Begitu Teh Hangat itu tersaji. Saya tak sanggup berkata-kata. Tidak juga bertepuktangan, tak bersoraksorai, ada air di ujung mata Saya yang tak jua mau turun. Pitera Ramanto, pria 18 tahun ini sudah jadi contoh kecil bagi kita semua bahwa, Ia takkan menjadi seorang penyandang tuna netra yang menghambat dirinya sendiri.

Hari ini Saya sekali lagi mengemban tugas yang diberikan oleh Blomil (Blogger Mungil) sebagai perwakilan media blogger memenuhi undangan Kementrian Pemberdayaan Perempuan dan Perlindungan Anak.

Pitera Ramanto yang Selalu Tersenyum

Bapak Indra Gunawan, selaku Asisten Deputi Perlindungan Anak Bidang Anak Berkebutuhan Khusus, Kementrian Pemberdayaan Perempuan dan Perlindungan Anak membuka dengan penjelasan bahwa Kementrian sedang mengembangkan Perlindungan Anak Terpadu Berbasis Masyarakat (PATBM). Melalui PATBM ini diharapkan Perlindungan anak dilibatkan secara terpadu baik anak, keluarga atau orang tua, masyarakat dan pemerintah.


Bapak Indra Gunawan

"Beberapa daerah juga sudah mengupayakan agar ABK (Anak Berkebutuhan Khusus) dilibatkan dalam PATBM sehingga ABK juga terlindungi hak-haknya, baik habilitasi maupun rehabilitasinya. Pemerintah saat ini juga sedang mengembangkan pendidikan inklusi sehingga diharapkan semua anak bisa sekolah termasuk ABK. Dalam diskusi ini semoga ada upaya-upaya yang lebih baik karena tantangannya terhadap ABK juga masih ada"

Menurut Indra, Kementrian PP dan PA khususnya pada bidang yang menangani ABK, akan terus membangun sinergitas dengan semua pihak, baik masyarakat, pemerintah daerah dan lembaga sosial.
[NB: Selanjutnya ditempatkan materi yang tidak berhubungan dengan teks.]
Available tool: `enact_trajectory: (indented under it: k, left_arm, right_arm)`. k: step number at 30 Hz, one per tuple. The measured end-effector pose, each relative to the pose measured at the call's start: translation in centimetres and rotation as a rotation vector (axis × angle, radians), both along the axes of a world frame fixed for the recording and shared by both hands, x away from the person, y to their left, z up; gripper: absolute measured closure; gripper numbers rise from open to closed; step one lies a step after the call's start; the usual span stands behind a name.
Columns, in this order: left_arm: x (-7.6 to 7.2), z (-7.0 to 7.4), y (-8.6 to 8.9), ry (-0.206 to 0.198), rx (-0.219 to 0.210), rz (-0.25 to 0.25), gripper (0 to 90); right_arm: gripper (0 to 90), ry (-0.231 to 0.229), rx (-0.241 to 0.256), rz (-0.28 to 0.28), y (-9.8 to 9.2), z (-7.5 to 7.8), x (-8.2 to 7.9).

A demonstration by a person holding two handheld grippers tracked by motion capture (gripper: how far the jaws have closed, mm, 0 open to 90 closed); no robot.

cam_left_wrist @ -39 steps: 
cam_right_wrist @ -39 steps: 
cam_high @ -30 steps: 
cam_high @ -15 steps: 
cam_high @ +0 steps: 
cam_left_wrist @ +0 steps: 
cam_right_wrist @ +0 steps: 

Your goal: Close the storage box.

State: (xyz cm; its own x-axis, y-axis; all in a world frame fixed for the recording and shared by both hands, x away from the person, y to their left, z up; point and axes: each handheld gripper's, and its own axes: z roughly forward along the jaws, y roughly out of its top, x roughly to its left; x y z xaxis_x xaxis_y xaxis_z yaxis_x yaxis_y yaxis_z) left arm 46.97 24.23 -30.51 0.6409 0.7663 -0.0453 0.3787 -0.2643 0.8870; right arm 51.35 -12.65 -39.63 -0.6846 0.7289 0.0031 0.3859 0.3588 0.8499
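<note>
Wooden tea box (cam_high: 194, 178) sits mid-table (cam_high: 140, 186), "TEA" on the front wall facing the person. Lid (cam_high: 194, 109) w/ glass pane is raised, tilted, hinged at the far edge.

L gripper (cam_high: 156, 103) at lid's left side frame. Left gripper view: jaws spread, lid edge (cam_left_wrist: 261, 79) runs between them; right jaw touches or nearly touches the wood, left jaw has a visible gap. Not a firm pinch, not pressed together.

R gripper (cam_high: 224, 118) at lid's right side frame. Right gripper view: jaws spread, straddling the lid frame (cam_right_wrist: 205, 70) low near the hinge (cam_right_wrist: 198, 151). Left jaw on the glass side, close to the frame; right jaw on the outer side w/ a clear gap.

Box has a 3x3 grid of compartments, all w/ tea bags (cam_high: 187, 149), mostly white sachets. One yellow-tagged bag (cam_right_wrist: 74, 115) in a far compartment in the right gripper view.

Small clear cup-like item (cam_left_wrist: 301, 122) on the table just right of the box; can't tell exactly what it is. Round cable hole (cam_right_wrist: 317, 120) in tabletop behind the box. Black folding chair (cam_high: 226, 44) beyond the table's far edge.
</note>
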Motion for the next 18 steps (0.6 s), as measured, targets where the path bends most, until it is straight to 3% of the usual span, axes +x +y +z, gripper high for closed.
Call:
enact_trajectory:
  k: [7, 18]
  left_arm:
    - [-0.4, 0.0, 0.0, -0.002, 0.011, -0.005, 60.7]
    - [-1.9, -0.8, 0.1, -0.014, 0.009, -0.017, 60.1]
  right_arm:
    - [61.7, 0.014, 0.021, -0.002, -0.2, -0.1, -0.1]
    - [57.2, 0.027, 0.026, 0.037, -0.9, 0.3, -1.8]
Kerja sama dengan pemerintah daerah dilakukan dengan membangun kesepahaman bersama.



Mata saya kembali menuju ke Ibu Yanti (Priantiningtyas), Bunda dari Pitera Ramanto, Sang jawara di bidang MTQ dan puisi yang jago main Keyboard dan bernyanyi.

"Dunia Saya serasa jatuh dan bangun menerima kenyataan bahwa anak saya divonis buta. Saya harus menjadi seorang ibu yang punya beberapa kali lipat semangat dibanding Pitera. Dia punya 1 Saya bakal punya 10. Dia punya sepuluh Saya bakal punya 20".

"Permasalahan sebenarnya terletak pada orang tua. Bagaimana orang tua bisa menerima keberadaan Anaknya yang Berkebutuhan Khusus".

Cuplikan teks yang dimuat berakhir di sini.